Background and Objective: Ocular surface disease (OSD) is a common yet often overlooked consideration in the management of patients with glaucoma. Although there have been several review articles summarizing the relationship between glaucoma medications and OSD, there is a relative absence of such articles on the effects of glaucoma surgical treatments. Here, we present a comprehensive review of the literature regarding the relationship of glaucoma management and OSD, with an emphasis on surgical considerations.

Methods: PubMed, Google Scholar, and Cochrane Review searches were performed using the following search terms: ocular surface, dry eye, minimally invasive glaucoma surgeries (MIGS), trabeculectomy, glaucoma medications. The titles and abstracts from those searches were screened for relevance to our review topics. Publications were included if the subjects included glaucoma patients, and if ocular surface outcomes were described. Non-English papers were excluded.

Key Content and Findings: Topical glaucoma medications frequently cause adverse effects on the ocular surface, both through direct action of the medications themselves as well as through toxicity from their associated preservatives. Optimization of the ocular surface may improve medication compliance rates. Traditional surgical treatments for glaucoma, such as trabeculectomy, can exacerbate OSD by disrupting the ocular surface but can also reduce the need for chronic medications. Optimization of ocular surface health is imperative in reducing trabeculectomy complication rates, while also potentially reducing the need for trabeculectomy in patients that are able to achieve intraocular pressure control through improved drop tolerability. The introduction of MIGS represents a promising alternative to existing therapies and has been shown to alleviate the overall medication burden. It would be reasonable to assume that decreasing the medication burden could reduce OSD prevalence and severity. However, more research is needed to directly assess the extent of improvement seen after MIGS.

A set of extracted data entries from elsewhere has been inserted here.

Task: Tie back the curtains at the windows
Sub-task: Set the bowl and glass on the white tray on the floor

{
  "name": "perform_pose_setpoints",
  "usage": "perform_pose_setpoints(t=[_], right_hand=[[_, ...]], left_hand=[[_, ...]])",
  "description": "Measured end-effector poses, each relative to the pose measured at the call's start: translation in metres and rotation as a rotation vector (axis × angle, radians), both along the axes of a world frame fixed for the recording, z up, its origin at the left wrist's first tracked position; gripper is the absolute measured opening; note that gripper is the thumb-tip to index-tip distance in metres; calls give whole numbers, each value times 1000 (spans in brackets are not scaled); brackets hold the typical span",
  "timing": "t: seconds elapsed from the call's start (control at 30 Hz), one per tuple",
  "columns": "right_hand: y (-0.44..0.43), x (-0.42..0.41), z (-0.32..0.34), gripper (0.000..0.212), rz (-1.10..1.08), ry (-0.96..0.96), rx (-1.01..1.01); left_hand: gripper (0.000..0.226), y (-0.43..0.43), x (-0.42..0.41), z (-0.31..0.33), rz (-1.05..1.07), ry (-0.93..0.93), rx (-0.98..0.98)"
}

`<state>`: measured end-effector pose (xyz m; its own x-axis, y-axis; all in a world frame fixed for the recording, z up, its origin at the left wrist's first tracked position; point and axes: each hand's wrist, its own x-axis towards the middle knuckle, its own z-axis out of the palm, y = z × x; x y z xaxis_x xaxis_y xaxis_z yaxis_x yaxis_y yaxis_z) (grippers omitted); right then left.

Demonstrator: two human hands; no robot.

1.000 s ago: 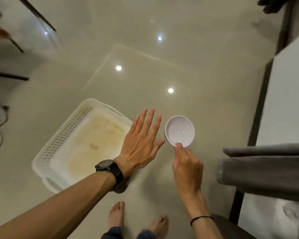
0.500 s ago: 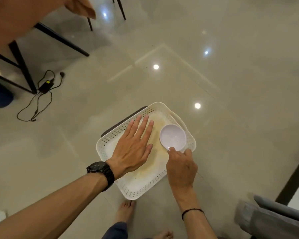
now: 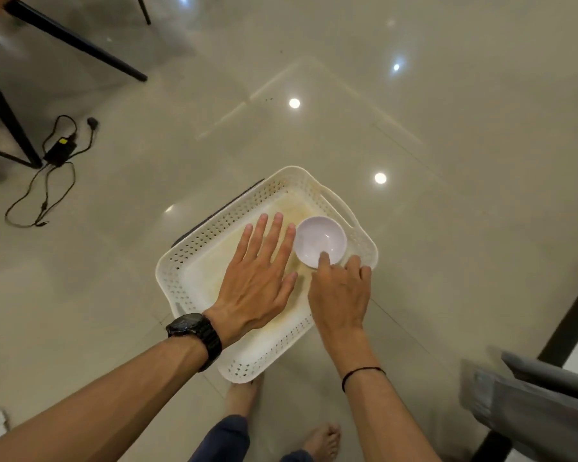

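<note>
View from above, looking down at a glossy tiled floor (image 3: 447,161). A white perforated basket (image 3: 187,261), its bottom stained yellowish, lies on the floor near the person's bare feet. The left hand (image 3: 257,281), with a black watch (image 3: 197,331) at the wrist, is spread palm down over the basket, fingers straight and holding nothing. The right hand (image 3: 341,295) pinches the near rim of a small pale bowl (image 3: 317,238) over the basket's right end, thumb inside, fingers curled outside. The grey curtain (image 3: 541,415) hangs in folds at the lower right edge, well apart from both hands. A black power adapter (image 3: 60,150) and its cable lie on the floor at far left.
</note>
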<state>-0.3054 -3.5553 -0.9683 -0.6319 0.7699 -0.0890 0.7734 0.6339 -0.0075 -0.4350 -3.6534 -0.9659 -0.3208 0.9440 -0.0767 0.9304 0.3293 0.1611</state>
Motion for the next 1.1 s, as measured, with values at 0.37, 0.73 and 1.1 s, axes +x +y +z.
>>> perform_pose_setpoints(t=[0.37,0.73,1.1], right_hand=[[41,132,54,63,-263,227,-7],[39,380,56,78,-695,159,47],[-21,587,-23,84,-1152,11,-108]], left_hand=[[73,108,109,45,-231,-42,187],[82,170,341,41,-656,-9,169],[92,158,532,-22,-1143,-8,-45]])
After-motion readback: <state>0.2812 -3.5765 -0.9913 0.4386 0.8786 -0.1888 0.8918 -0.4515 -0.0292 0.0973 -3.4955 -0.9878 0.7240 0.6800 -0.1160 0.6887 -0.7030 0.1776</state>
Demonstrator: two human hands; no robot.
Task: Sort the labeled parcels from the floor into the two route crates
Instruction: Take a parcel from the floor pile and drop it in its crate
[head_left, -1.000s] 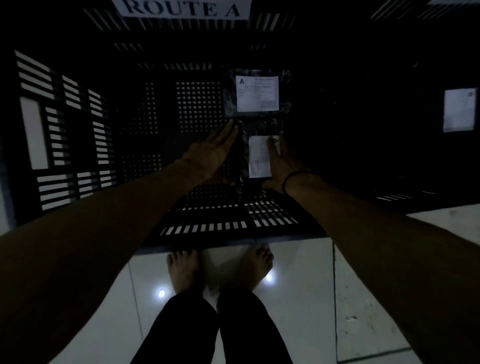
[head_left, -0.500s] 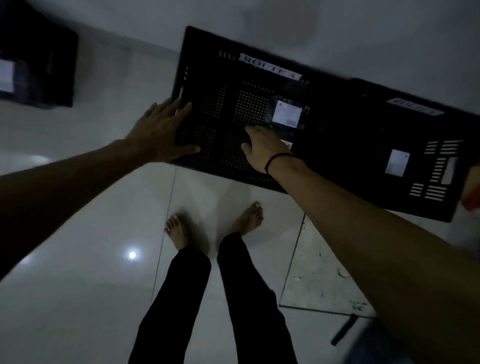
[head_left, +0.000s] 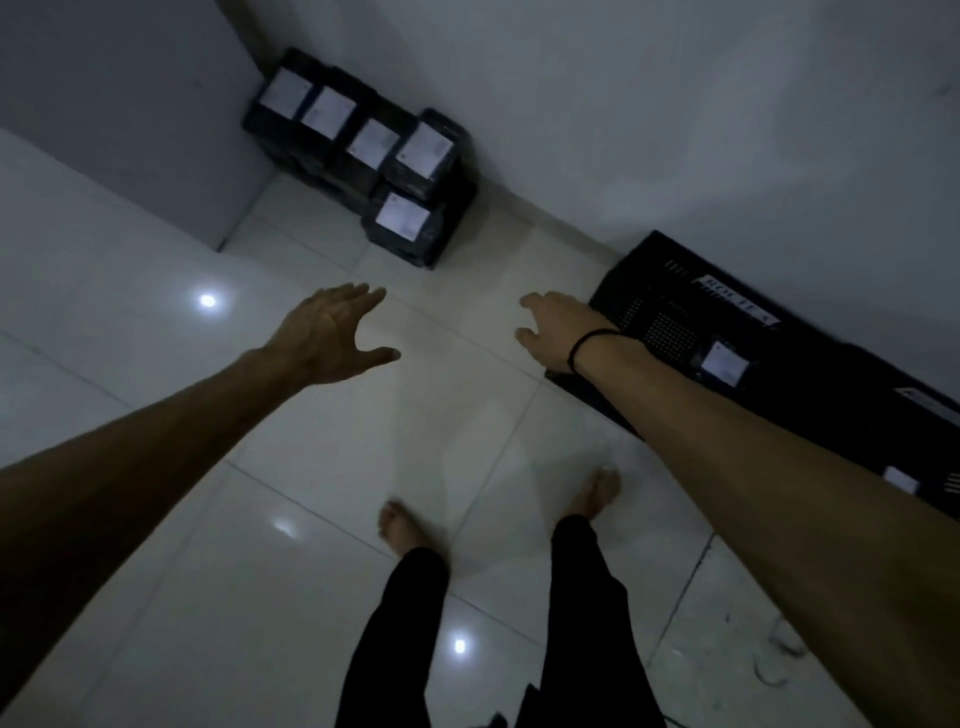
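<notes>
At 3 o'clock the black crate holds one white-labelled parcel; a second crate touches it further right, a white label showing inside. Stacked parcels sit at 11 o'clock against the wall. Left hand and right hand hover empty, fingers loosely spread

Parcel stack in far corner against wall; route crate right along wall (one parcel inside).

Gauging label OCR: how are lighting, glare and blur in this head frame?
Head view: dim overall; glare spots on the glossy floor tiles; parcel labels washed to blank white, text unreadable; sign on the route crate smeared, barely legible; left foot motion-blurred.
</notes>
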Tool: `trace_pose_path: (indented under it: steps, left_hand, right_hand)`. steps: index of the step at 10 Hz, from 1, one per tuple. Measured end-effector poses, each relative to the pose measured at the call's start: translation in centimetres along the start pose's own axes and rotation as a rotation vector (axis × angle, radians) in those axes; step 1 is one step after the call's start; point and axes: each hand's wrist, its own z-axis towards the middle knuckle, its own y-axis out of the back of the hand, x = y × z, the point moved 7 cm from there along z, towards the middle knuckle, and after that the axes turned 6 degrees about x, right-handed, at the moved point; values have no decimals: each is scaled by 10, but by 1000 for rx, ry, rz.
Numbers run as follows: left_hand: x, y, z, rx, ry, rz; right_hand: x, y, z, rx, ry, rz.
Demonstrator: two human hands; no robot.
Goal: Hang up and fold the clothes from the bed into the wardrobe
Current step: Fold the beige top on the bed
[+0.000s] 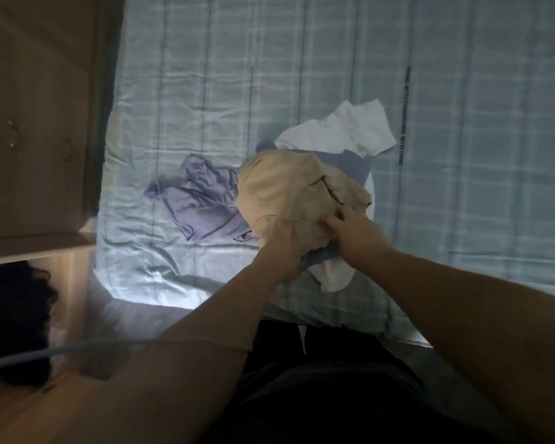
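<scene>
A beige garment [289,187] is held bunched above the near part of the bed [205,75], gripped at its near edge by both hands. The left hand [279,251] is seen from the back, with its fingers curled into the cloth. The right hand [356,232] is set just beside it, and a fold of the same cloth is pinched between its thumb and fingers. The two hands are close together, almost touching.

Under and behind the beige garment a pile of clothes is seen on the checked bedcover. A white garment [343,129] is spread at the far side. A blue garment [350,165] lies between it and the beige one. More white cloth shows below the hands (whether it belongs to the same piece cannot be told). To the left a lavender garment [202,200] lies crumpled on the bed, with its right edge hidden by the beige cloth.

The wardrobe [36,123] is seen at the left edge, beside the bed, with its wooden doors closed. A dark bundle [13,315] is seen at the lower left, too dim to be identified, and a pale cable [61,350] runs across in front of it.
</scene>
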Motion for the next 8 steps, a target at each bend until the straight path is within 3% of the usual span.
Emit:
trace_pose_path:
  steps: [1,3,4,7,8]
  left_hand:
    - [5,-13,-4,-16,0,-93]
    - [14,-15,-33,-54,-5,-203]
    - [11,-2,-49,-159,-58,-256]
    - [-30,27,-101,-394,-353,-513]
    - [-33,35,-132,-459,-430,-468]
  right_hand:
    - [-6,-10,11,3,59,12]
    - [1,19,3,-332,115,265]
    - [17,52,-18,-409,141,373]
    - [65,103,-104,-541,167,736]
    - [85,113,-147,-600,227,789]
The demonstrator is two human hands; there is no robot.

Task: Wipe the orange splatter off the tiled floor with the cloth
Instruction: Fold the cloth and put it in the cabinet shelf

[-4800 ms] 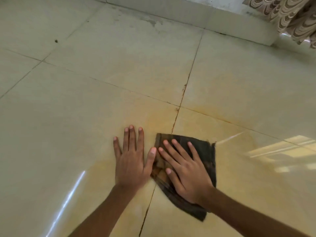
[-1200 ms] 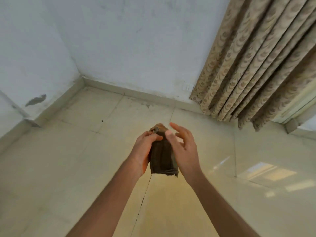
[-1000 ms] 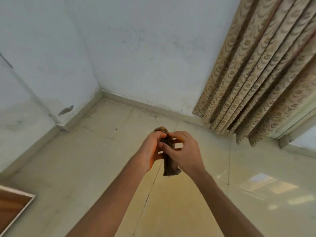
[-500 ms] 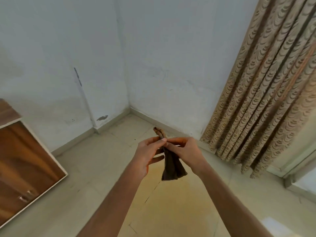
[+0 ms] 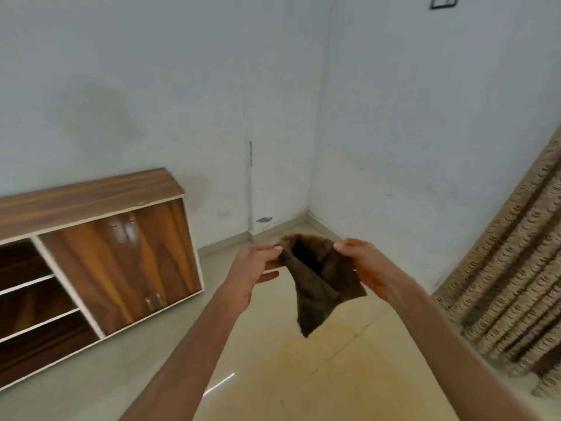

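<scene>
A dark brown cloth [image 5: 320, 278] hangs in the air in front of me, held up well above the floor. My left hand [image 5: 253, 268] pinches its top left edge and my right hand [image 5: 367, 267] pinches its top right edge, so the upper edge is spread apart and the rest droops to a point. Below the cloth, a faint orange smear [image 5: 306, 357] tints the pale floor tiles around a grout line.
A low wooden cabinet [image 5: 91, 256] with open shelves stands against the left wall. A patterned beige curtain [image 5: 516, 299] hangs at the right, down to the floor. White walls meet in a corner [image 5: 309, 214] behind the cloth.
The view has swung left and up, so the cabinet is in sight. My hands have moved apart and the bunched cloth has been spread open between them. Earlier it lay flat on the floor.
</scene>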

Conclusions: A comprehensive understanding of the importance of OSD in medical and surgical management of glaucoma is essential in optimizing patient care and improving outcomes.

Keywords: Glaucoma; ocular surface disease (OSD); dry eye; minimally invasive glaucoma surgery (MIGS); trabeculectomy

Received: 09 September 2022; Accepted: 22 May 2023; Published online: 08 June 2023.

doi: 10.21037/aes-22-59


Glaucoma is a leading cause of preventable blindness in the world, affecting more than 2 million people in the United State alone. One of the few proven ways of preventing glaucoma progression is by decreasing intraocular pressure (IOP), typically with the use of topical ocular hypotensive medications (1-3). However, the use of these IOP-lowering drops has been shown to worsen objective findings of ocular surface disease (OSD), initiate or exacerbate existing OSD-related symptoms, and consequently decrease long-term compliance with medications (4-8).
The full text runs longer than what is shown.